▶ _What the task requires_:
For the listing below, report all lines that hold the word "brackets".

※ ※ ※

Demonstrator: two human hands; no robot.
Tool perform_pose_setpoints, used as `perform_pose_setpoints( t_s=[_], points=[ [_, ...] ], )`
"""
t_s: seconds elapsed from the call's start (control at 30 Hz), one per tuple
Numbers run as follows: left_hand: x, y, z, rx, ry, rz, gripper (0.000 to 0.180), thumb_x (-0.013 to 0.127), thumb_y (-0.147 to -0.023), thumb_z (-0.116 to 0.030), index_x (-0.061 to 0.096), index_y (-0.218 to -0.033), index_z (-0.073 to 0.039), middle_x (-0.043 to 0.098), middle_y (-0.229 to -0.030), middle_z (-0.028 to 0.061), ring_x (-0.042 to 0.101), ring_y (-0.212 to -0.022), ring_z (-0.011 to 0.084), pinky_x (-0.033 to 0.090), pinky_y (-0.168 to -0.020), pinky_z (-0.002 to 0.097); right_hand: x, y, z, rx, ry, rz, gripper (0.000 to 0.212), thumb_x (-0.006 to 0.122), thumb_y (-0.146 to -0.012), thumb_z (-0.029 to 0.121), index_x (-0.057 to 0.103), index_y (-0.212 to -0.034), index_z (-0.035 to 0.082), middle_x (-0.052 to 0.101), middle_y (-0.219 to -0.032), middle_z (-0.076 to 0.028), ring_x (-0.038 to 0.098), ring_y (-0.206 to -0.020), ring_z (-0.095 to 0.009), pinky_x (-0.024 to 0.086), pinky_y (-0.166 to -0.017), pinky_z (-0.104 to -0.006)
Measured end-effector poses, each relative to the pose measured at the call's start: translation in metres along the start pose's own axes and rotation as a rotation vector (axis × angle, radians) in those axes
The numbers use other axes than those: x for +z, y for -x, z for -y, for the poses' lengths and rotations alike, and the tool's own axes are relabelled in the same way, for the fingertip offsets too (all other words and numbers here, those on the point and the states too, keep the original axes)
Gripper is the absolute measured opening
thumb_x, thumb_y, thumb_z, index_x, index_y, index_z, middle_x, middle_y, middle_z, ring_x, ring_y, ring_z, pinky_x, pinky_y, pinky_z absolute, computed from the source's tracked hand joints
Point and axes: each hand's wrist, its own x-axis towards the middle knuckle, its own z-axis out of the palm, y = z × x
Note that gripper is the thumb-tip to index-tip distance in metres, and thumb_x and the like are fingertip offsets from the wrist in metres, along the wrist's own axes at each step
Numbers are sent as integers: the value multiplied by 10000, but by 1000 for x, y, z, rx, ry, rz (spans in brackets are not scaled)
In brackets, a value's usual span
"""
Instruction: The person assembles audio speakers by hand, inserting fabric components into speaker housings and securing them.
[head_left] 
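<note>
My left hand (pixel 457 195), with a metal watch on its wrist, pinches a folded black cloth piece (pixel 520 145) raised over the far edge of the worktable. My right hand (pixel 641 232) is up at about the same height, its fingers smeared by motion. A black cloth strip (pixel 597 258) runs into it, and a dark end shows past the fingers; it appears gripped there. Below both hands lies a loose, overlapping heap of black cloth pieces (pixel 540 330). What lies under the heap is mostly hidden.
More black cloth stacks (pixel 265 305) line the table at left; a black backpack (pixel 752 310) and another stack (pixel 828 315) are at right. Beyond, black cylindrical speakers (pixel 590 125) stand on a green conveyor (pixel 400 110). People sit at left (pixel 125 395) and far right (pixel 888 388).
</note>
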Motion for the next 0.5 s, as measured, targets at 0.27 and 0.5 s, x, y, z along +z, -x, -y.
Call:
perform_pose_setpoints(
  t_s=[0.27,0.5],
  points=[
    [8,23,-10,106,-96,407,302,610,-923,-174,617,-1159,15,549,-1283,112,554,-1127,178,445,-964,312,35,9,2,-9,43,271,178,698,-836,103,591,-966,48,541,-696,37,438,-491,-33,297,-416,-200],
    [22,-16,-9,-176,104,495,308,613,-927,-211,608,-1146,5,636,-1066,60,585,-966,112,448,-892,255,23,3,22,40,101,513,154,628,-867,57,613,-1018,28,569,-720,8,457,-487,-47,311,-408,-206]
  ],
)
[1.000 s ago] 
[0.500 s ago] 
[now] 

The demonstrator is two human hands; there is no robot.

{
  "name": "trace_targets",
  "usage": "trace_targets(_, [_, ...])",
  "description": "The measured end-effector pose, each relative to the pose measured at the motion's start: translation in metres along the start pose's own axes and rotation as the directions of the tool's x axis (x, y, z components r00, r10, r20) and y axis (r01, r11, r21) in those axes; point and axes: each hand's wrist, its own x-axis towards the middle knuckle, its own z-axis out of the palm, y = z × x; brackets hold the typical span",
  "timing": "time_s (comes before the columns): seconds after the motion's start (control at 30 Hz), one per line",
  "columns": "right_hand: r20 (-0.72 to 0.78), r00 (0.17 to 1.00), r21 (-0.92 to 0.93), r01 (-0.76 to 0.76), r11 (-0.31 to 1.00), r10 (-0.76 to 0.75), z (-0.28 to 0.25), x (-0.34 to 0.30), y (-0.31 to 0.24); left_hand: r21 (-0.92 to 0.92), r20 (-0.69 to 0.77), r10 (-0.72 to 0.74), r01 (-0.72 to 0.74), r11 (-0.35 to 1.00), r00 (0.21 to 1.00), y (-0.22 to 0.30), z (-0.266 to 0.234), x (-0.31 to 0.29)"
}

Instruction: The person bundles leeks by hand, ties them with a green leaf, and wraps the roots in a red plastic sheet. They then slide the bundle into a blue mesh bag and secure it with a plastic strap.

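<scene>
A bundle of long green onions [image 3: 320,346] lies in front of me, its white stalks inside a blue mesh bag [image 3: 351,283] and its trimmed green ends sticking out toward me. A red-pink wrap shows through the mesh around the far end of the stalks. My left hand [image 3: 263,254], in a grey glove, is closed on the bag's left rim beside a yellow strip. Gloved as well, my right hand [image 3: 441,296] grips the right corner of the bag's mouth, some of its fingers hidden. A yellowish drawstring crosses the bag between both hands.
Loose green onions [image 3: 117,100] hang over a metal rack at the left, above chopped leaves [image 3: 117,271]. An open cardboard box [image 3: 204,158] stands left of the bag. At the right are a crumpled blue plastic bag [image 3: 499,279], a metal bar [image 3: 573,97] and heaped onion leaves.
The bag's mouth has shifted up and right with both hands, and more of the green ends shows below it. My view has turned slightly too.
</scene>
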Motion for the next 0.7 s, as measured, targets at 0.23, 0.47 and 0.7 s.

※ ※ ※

▶ _Worked solution_:
Numbers are sent as integers: the value multiplied by 10000, but by 1000 for x, y, z, rx, ry, rz (spans in brackets are not scaled)
In brackets, a value's usual span
  "description": "The measured end-effector pose, each relative to the pose measured at the motion's start: translation in metres along the start pose's own axes and rotation as the directions of the tool's x axis (x, y, z components r00, r10, r20) and y axis (r01, r11, r21) in those axes; point and axes: each hand's wrist, its own x-axis towards the middle knuckle, its own z-axis out of the palm, y = z × x; brackets hold the typical span",

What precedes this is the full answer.